# WHAT YOU HAVE TO DO
Repeat nothing but the lines below running from the one containing "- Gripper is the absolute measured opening" to the one containing "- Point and". Keep both end lines.

:::::

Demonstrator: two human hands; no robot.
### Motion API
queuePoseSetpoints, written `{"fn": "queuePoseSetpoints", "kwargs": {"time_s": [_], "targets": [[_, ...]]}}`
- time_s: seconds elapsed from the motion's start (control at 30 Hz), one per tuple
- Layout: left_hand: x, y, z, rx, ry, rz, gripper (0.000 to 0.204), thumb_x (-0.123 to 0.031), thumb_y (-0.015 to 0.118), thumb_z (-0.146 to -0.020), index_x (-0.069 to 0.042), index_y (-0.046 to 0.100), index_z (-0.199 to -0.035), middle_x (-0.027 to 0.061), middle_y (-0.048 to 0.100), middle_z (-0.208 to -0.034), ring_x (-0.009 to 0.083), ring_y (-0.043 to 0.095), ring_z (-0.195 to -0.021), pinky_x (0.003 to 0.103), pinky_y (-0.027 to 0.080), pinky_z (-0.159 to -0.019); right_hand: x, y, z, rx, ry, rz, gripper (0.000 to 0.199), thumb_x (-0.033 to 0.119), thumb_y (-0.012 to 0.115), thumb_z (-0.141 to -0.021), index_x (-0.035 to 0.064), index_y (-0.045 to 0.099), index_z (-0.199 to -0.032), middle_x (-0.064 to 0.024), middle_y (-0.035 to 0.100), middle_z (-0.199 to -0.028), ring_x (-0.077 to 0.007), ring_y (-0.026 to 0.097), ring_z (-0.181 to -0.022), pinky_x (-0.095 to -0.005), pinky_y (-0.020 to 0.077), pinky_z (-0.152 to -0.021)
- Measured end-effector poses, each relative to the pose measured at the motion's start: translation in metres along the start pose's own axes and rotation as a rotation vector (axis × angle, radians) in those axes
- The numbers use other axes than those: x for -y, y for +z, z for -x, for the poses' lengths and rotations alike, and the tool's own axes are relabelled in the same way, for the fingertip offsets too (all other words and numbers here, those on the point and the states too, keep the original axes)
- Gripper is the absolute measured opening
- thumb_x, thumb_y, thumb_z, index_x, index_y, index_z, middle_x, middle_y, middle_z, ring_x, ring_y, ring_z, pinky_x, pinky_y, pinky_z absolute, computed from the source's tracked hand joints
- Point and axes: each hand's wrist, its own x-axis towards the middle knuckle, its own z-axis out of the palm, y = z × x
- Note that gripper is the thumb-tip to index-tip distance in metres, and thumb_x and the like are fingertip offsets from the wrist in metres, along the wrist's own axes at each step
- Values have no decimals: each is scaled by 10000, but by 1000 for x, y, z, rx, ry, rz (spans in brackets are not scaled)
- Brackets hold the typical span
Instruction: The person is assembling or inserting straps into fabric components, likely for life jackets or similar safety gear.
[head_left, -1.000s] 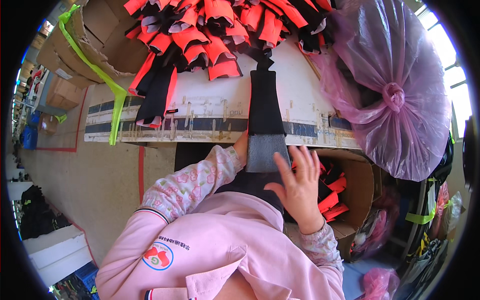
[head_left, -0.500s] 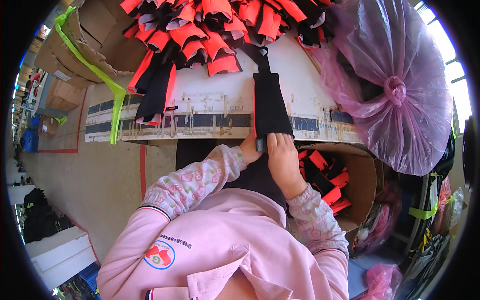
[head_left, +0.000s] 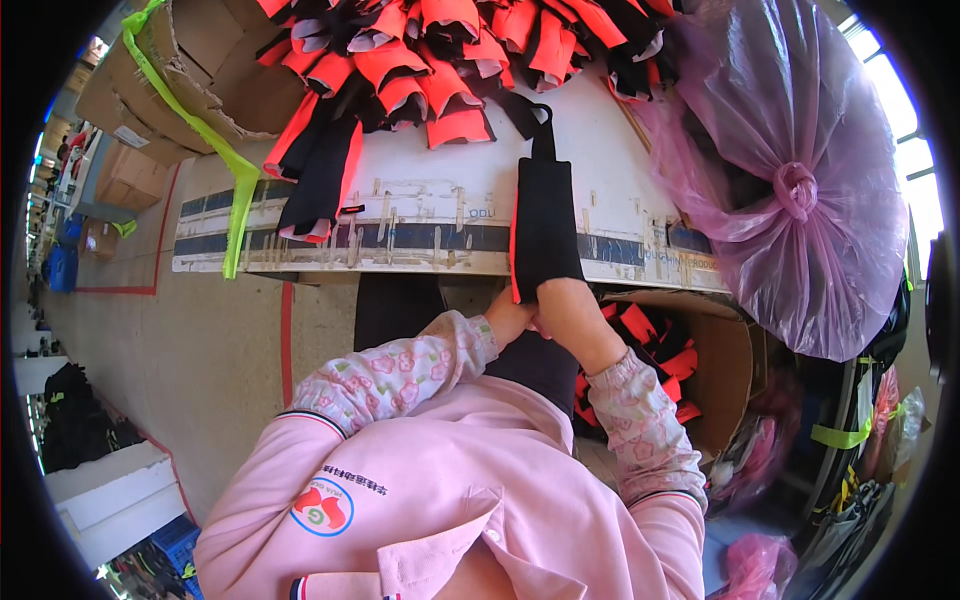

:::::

# OUTPUT FOR THIS TASK
- Gripper is the absolute measured opening
- thumb_x, thumb_y, thumb_z, index_x, index_y, index_z, middle_x, middle_y, middle_z, ring_x, ring_y, ring_z, pinky_x, pinky_y, pinky_z absolute, computed from the source's tracked hand joints
- Point and axes: each hand's wrist, its own x-axis towards the middle knuckle, its own z-axis out of the palm, y = z × x

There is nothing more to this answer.